• _TASK TO CARRY OUT_
Your answer must be the lines of the material below, exactly as written, from its first line through the line with "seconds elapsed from", and no pictures.

• _GIVEN DATA_
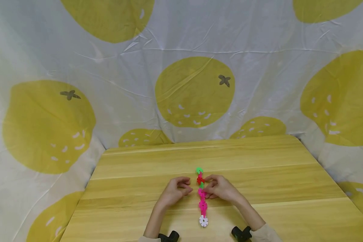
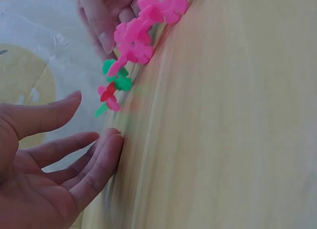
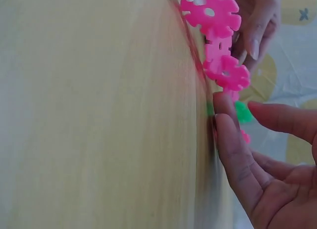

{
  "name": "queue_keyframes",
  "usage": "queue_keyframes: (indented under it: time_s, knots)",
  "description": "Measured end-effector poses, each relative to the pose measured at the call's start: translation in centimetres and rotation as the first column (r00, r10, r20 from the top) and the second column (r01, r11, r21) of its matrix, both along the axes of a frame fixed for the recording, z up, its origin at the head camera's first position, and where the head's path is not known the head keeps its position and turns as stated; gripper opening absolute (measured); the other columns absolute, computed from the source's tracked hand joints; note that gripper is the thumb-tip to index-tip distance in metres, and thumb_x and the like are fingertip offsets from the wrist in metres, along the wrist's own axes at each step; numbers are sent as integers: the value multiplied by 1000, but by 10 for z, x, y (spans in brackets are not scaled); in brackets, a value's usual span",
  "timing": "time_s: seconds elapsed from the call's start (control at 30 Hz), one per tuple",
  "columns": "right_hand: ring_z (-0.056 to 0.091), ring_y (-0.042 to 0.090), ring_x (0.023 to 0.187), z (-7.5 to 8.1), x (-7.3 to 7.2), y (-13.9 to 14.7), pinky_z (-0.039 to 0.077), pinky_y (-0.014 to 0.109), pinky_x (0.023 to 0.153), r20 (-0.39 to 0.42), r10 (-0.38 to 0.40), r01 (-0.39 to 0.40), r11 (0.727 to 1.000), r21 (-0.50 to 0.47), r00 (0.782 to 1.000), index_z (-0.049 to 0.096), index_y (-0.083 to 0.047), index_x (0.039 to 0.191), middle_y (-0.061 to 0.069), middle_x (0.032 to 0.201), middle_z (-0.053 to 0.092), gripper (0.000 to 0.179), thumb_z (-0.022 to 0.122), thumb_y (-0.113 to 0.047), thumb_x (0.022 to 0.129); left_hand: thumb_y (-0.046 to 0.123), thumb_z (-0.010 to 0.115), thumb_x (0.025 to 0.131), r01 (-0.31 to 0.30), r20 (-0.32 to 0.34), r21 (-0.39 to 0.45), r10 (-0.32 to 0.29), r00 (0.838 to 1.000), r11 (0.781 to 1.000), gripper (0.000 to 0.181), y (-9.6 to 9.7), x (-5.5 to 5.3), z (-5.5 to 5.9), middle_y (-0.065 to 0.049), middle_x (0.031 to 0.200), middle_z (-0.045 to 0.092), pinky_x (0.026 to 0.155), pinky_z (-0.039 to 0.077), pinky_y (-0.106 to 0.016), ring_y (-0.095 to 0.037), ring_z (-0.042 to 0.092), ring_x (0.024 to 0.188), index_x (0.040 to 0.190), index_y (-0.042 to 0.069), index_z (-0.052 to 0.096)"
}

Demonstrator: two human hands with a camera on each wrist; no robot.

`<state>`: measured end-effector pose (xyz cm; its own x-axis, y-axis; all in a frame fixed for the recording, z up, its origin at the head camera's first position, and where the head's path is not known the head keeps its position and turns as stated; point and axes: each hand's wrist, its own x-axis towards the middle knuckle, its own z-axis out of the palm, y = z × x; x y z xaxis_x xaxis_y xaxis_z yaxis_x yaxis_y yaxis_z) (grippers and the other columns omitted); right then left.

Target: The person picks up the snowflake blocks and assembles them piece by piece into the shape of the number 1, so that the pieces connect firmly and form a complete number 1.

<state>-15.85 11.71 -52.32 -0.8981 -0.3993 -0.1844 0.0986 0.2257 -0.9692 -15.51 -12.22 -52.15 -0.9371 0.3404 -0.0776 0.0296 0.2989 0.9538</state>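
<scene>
A chain of interlocking plastic snowflake discs lies on the table, running from near to far between the two hands. At its near end is a white disc, followed by several pink discs. Farther along come a small green piece, a red disc and a green disc at the far tip. My left hand is just left of the chain, thumb and fingers apart with nothing between them. On the other side my right hand has its fingertips right at the chain's middle, thumb and fingers loosely spread in the right wrist view.
The wooden table carries the chain and reaches back to a hanging cloth printed with yellow fruit. The same cloth hangs along both sides. Black wrist devices sit below each hand at the near edge.
</scene>
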Motion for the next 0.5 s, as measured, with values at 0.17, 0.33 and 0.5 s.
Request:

• _SOLUTION TO THIS EXERCISE_
{
  "name": "queue_keyframes",
  "usage": "queue_keyframes: (indented under it: time_s, knots)",
  "description": "Measured end-effector poses, each relative to the pose measured at the call's start: translation in centimetres and rotation as the first column (r00, r10, r20 from the top) and the second column (r01, r11, r21) of its matrix, both along the axes of a frame fixed for the recording, z up, its origin at the head camera's first position, and where the head's path is not known the head keeps its position and turns as stated; gripper opening absolute (measured); the other columns absolute, computed from the source's tracked hand joints; note that gripper is the thumb-tip to index-tip distance in metres, and thumb_x and the like are fingertip offsets from the wrist in metres, along the wrist's own axes at each step; numbers are sent as integers: the value multiplied by 1000, but by 10 for z, x, y (spans in brackets are not scaled); in brackets, a value's usual span",
  "timing": "time_s: seconds elapsed from the call's start (control at 30 Hz), one per tuple",

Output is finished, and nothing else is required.